米国のドナルド・トランプ大統領が、米国・イスラエルによる対イラン戦争を巡り、NATO(北大西洋条約機構)加盟国に対して厳しい批判を展開し、同盟内の亀裂が深まる様相を見せている。軍事支援には消極的である一方、エネルギー価格の上昇には不満を示す「二重基準」との指摘も出ている。
トランプ大統領は20日(現地時間)、自身のSNS「トゥルース・ソーシャル」でNATO加盟国を「臆病者(cowards)」と非難し、「米国がなければNATOは張り子の虎に過ぎない(NATO IS A PAPER TIGER)」と主張した。
また、同盟国がイランとの軍事作戦には参加しない一方で、原油価格の上昇には不満を示していると強く批判した。
トランプ大統領は「戦争は軍事的にすでに勝利しており、同盟国にとってもほとんどリスクはない」とした上で、「それにもかかわらず、彼らは原油価格の高騰に不満を示しながら、その主因であるホルムズ海峡を開放するための比較的容易な軍事作戦には参加しようとしない」と述べた。
さらに、「リスクも低く、非常に容易なことにもかかわらずだ」とし、「我々はこれを忘れない」と強調した。
トランプ大統領はこれまで主要な同盟国に対し、イランが支配するホルムズ海峡の海上安全確保に参加するよう求めてきた。しかし、今回の戦争では同盟国は事前の協議や通知すら受けていなかったとみられる。

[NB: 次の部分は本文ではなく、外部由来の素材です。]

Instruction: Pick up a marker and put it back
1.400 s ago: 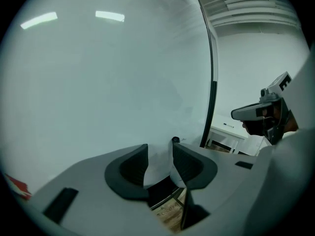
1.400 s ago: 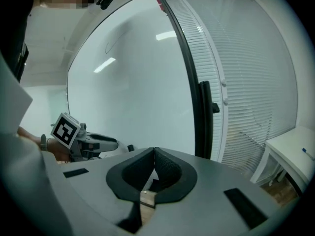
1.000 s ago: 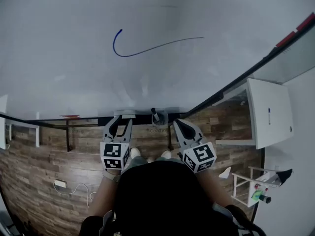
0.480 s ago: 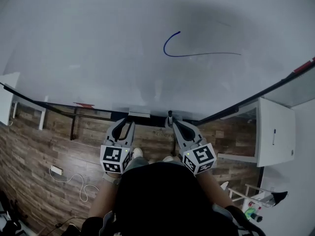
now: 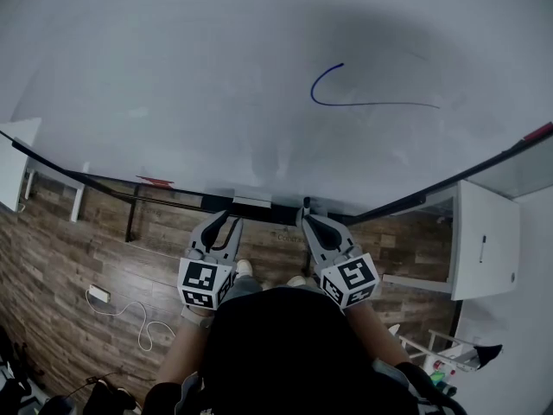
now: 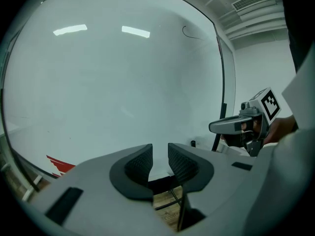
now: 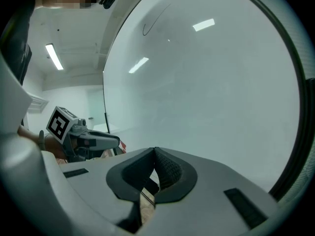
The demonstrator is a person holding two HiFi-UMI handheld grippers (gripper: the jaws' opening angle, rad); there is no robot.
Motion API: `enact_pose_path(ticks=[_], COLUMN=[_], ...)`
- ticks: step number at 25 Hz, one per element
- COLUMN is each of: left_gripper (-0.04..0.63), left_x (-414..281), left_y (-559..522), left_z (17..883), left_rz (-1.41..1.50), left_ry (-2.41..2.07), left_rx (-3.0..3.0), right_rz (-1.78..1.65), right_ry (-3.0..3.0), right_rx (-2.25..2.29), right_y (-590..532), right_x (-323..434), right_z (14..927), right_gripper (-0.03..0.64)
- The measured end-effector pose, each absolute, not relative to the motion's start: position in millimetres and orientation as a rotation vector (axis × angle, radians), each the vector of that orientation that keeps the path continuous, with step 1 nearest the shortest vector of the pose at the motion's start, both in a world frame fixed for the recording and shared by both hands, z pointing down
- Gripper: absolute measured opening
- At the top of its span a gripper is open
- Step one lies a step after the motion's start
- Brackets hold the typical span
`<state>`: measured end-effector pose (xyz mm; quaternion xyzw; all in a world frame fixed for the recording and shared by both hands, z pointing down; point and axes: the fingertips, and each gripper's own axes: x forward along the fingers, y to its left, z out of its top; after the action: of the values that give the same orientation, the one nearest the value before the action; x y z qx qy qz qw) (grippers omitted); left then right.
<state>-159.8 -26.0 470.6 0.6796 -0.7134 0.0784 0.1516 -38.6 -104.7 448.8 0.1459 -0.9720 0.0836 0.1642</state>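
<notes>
A large white whiteboard [image 5: 173, 76] fills the upper two thirds of the head view. It is bare apart from a thin blue curved pen line [image 5: 363, 102] at upper right and a small red patch [image 5: 155, 181] at its lower edge. Its dark frame edge [image 5: 449, 188] runs down from the right of the frame to the centre. Below it, brown wood-plank floor [image 5: 78, 258] lies open at left, with a white cable and plug block [image 5: 99, 294] on it. A white cabinet [image 5: 484, 240] stands at the right edge, well apart from both grippers.

A narrow dark tray ledge [image 5: 259, 207] runs along the board's bottom at centre frame. On it lies a pale flat block [image 5: 251, 201], and a small dark marker [image 5: 304, 204] stands upright to the block's right.

The right gripper [image 5: 309, 225] points at the ledge with its tips just below the marker; whether they touch it cannot be told. In the right gripper view the right gripper [image 7: 155, 154] has its jaws pressed together at the tips, with nothing between them. The left gripper [image 5: 223, 225] sits just beside it to the left, near the pale block. The left gripper view shows the left gripper [image 6: 160, 151] with a narrow gap between its jaws and nothing in it.
</notes>
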Motion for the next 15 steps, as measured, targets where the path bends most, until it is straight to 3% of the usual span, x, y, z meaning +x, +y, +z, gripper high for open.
enact_pose_path(ticks=[15], left_gripper=[0.11], left_x=[-167.1], left_y=[-27.0], left_z=[469.6], left_rz=[0.223], left_ry=[-2.051], left_rx=[1.941], right_rz=[0.211], right_ry=[-2.769], right_rx=[0.407], right_y=[-102.5], right_x=[-40.5], right_z=[447.0], right_gripper=[0.028])
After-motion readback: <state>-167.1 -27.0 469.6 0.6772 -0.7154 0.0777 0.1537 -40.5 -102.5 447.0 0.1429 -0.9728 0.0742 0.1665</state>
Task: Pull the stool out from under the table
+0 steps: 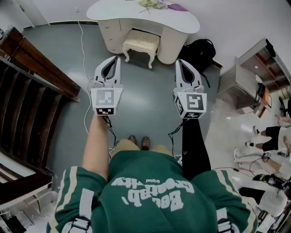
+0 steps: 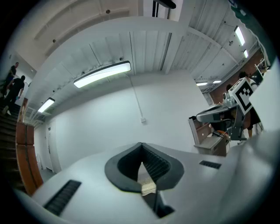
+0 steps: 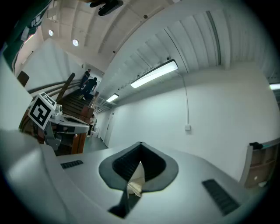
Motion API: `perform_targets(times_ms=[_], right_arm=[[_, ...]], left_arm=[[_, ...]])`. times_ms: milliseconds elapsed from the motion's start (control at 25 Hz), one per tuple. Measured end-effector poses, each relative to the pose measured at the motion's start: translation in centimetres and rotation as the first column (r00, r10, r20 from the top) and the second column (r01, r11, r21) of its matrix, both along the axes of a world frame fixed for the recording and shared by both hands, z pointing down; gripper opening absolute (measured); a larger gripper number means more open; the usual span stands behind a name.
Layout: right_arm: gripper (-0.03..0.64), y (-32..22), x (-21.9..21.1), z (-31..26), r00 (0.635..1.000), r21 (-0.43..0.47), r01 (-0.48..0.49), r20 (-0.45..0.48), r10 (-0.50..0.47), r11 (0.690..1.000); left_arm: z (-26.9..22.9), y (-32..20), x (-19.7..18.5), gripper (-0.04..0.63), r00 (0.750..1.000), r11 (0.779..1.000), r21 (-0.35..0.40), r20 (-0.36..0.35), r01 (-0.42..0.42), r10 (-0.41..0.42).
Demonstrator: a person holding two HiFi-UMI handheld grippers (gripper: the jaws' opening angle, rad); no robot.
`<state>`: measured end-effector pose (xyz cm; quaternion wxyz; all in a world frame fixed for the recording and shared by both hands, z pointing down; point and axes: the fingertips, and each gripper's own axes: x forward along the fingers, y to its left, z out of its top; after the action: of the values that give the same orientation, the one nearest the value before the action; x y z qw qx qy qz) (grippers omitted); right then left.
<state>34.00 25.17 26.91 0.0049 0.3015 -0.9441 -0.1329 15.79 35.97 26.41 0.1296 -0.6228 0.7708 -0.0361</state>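
Both claws, the left gripper [image 1: 113, 63] and the right gripper [image 1: 183, 67], have jaws together and empty, well short of the stool [image 1: 142, 42], which stands ahead, half under the table [image 1: 136, 12], long side crosswise, nearer the left.

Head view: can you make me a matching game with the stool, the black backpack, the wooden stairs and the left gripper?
Things:
1. stool
2. backpack
3. stairs
4. left gripper

Matches:
A. brown, along the picture's left side
B. jaws shut, held up in the air
C. tucked under the white table
D. black, just right of the table

Pairs: 1-C, 2-D, 3-A, 4-B
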Motion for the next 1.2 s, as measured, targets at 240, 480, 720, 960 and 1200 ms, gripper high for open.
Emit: perform_targets(times_ms=[240,480,720,960,1200], right_arm=[[0.006,-0.3,0.8,0.5,1.000,-0.005,0.000,0.001,0.000,1.000],[0.008,-0.1,0.9,0.8,0.999,-0.028,0.009,0.040,-0.008,1.000],[0.008,-0.4,0.3,1.5,0.999,-0.036,0.017,0.028,-0.016,0.999],[0.008,-2.7,-2.1,3.1,1.000,-0.057,0.008,0.002,-0.008,0.998],[0.008,-7.5,-6.3,3.5,0.999,-0.062,-0.031,-0.037,0.029,0.998]], left_arm=[[-0.2,0.0,0.4,0.014,1.000,1.000,0.002,0.005,-0.001,0.001],[-0.2,0.3,0.4,0.014,1.000,1.000,0.006,0.008,0.011,-0.011],[-0.1,0.1,0.1,0.014,0.999,1.000,-0.017,0.039,0.019,-0.018],[1.0,-2.3,-2.6,0.014,1.000,0.999,-0.036,0.021,0.022,-0.022],[1.5,-7.8,-7.3,0.014,1.000,0.999,-0.032,0.001,-0.022,0.022]])
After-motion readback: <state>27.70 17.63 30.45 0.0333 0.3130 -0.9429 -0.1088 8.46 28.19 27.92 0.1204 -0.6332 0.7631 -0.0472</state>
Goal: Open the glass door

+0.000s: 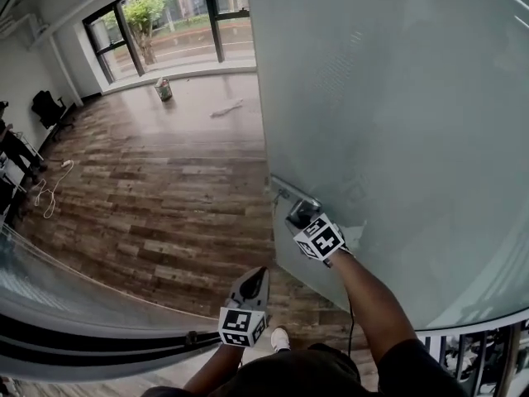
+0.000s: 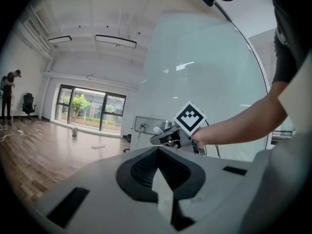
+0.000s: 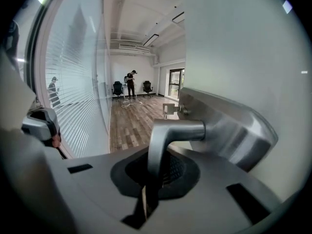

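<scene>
Wooden floor (image 1: 165,188) fills the left, seen past the edge of the frosted glass door (image 1: 397,122). Near centre, the left gripper (image 1: 259,272) hangs free, its fingers (image 2: 141,167) clenched on nothing. To the right, the right gripper (image 1: 297,213) has its fingers (image 3: 181,172) grasping the metal door handle (image 3: 168,130). The door looks partly open; swinging it wider likely calls for a firm grip and a steady arc.

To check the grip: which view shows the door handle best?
The right gripper view: the door handle fills the middle, clamped in the right tool. In the head view and the left gripper view that tool hides most of it.
</scene>
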Motion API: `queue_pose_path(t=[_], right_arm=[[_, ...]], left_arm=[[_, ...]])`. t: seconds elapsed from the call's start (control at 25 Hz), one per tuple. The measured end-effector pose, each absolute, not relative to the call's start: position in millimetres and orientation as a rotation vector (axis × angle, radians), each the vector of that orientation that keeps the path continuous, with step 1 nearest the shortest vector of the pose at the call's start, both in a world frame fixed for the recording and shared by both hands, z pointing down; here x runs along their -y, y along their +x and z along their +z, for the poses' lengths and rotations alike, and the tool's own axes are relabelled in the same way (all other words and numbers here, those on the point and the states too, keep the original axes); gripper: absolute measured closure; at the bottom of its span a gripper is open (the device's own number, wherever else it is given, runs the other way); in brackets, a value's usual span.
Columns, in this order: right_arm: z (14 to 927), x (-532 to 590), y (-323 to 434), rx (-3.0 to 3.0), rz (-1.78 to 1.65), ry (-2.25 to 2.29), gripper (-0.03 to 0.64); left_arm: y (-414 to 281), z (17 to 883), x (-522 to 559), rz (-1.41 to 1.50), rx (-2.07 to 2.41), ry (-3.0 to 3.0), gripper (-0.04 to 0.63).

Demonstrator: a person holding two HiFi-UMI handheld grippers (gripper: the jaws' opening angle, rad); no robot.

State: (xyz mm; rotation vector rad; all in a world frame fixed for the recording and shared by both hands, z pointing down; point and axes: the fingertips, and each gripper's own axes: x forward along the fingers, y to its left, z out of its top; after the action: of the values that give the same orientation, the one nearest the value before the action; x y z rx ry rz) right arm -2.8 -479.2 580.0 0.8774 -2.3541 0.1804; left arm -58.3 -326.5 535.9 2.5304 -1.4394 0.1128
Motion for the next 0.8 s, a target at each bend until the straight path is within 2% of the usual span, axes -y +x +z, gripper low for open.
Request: queue_pose_path(t=[0.8], right_arm=[[575,670,183,2.228,0.350,1.183,0.603]], left_arm=[[33,536,475,0.164,1.482,2.486,0.592]])
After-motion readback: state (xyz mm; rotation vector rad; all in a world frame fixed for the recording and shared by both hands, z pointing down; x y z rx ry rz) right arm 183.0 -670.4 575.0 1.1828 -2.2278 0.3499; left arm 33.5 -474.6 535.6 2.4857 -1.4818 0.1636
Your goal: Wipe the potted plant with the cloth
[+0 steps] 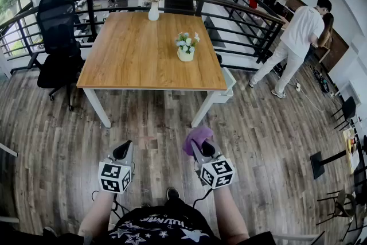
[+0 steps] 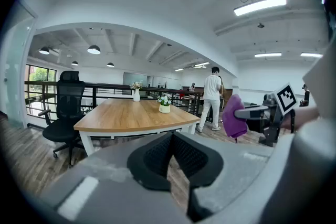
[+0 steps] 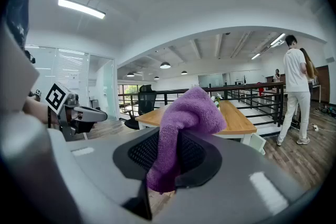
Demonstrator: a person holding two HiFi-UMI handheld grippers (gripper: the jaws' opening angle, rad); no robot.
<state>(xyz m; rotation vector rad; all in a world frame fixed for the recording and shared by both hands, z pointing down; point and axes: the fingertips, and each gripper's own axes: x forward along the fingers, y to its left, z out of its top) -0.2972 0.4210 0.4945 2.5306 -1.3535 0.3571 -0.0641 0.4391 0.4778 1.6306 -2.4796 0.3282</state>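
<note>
**Task progress at the approach stage, read from the three views.**

The right gripper [image 3: 176, 157] has its jaws closed on the purple cloth [image 3: 185, 118]. The fabric is pinched between the pads low down, and its free end bunches up above and ahead of the jaw tips. The left gripper [image 2: 170, 139] has its jaws pressed together with nothing between them. I hold both grippers out in front of me, side by side but apart, tipped slightly downward over the wooden floor [image 1: 275, 123].

The potted plant [image 1: 186, 47] (a small white pot with pale flowers) stands upright on the wooden table [image 1: 132, 60]. In the head view it sits toward the table's right side, well apart from both grippers, with a stretch of floor between. A white vase [image 1: 153, 10] of flowers stands at the table's far edge. A black office chair [image 1: 56, 37] sits beside the table's left end. A person [image 1: 298, 31] stands near the railing at the right, away from the table's near side.

Done, by my judgement: the cloth is in hand and looks securely gripped.

Left to do is everything that concerns the plant — close the gap to the table, bring the cloth against the leaves or pot, and wipe. Cloth and plant have not yet touched. The left gripper looks free to steady the pot, should that be needed.
</note>
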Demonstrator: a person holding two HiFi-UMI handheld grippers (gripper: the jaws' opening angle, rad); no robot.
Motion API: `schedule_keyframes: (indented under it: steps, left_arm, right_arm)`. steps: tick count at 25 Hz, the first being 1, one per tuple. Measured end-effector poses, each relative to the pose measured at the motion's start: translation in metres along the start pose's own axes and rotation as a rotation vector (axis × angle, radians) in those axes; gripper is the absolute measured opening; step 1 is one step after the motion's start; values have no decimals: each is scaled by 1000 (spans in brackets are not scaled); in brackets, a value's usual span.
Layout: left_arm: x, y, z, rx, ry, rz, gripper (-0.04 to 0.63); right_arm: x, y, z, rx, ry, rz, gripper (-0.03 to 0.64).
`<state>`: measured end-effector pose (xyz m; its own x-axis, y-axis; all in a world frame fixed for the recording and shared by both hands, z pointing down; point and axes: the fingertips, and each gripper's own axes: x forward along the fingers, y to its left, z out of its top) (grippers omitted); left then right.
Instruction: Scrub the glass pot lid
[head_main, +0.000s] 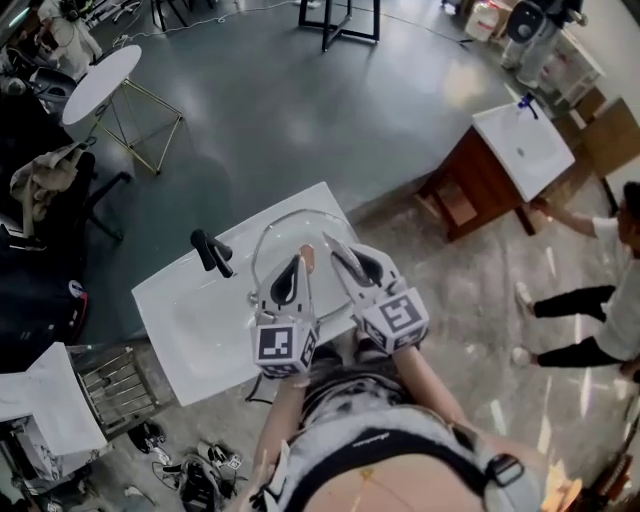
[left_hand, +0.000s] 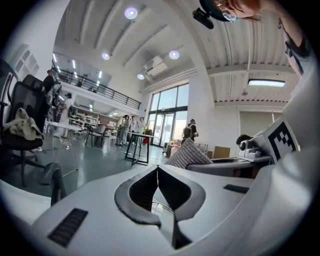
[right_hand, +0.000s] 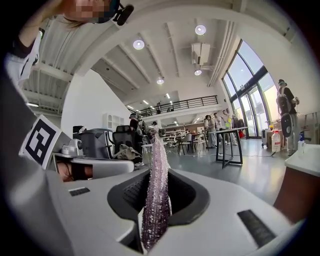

欧州の主要国は海峡の安全確保の必要性には理解を示しつつも、直接的な軍事介入には距離を置いている。
日本、英国、フランス、イタリア、オランダ、カナダは共同声明で、「海峡の安全な通航を確保するための適切な取り組みに参加する用意がある」と表明した。
ただし、ドイツのフリードリヒ・メルツ首相は、その措置が戦闘終了を前提とすることを明確にした上で、即時の軍事介入の可能性には距離を置いた。
フランスのエマニュエル・マクロン大統領も、ブリュッセルで開かれた欧州連合(EU)首脳会議後、「国際法を守り、緊張緩和を図ることが我々にできる最善だ」とし、「今回の紛争に直接介入する意向を示した国はない」と述べた。
今回の対立は、トランプ大統領による「同盟の試金石」との見方が強い。
トランプ大統領は戦争初期から、NATOだけでなく日本や韓国など主要な同盟国に対し、軍事的な貢献を求めてきたが、実際の参加は限定的な水準にとどまっている。
特に、米国とイスラエルによる空爆後、国際原油価格が急騰し、世界のエネルギー供給網が揺らぐ中でも、同盟国は軍事介入に慎重な姿勢を崩しておらず、米国との立場の違いは一層鮮明になっている。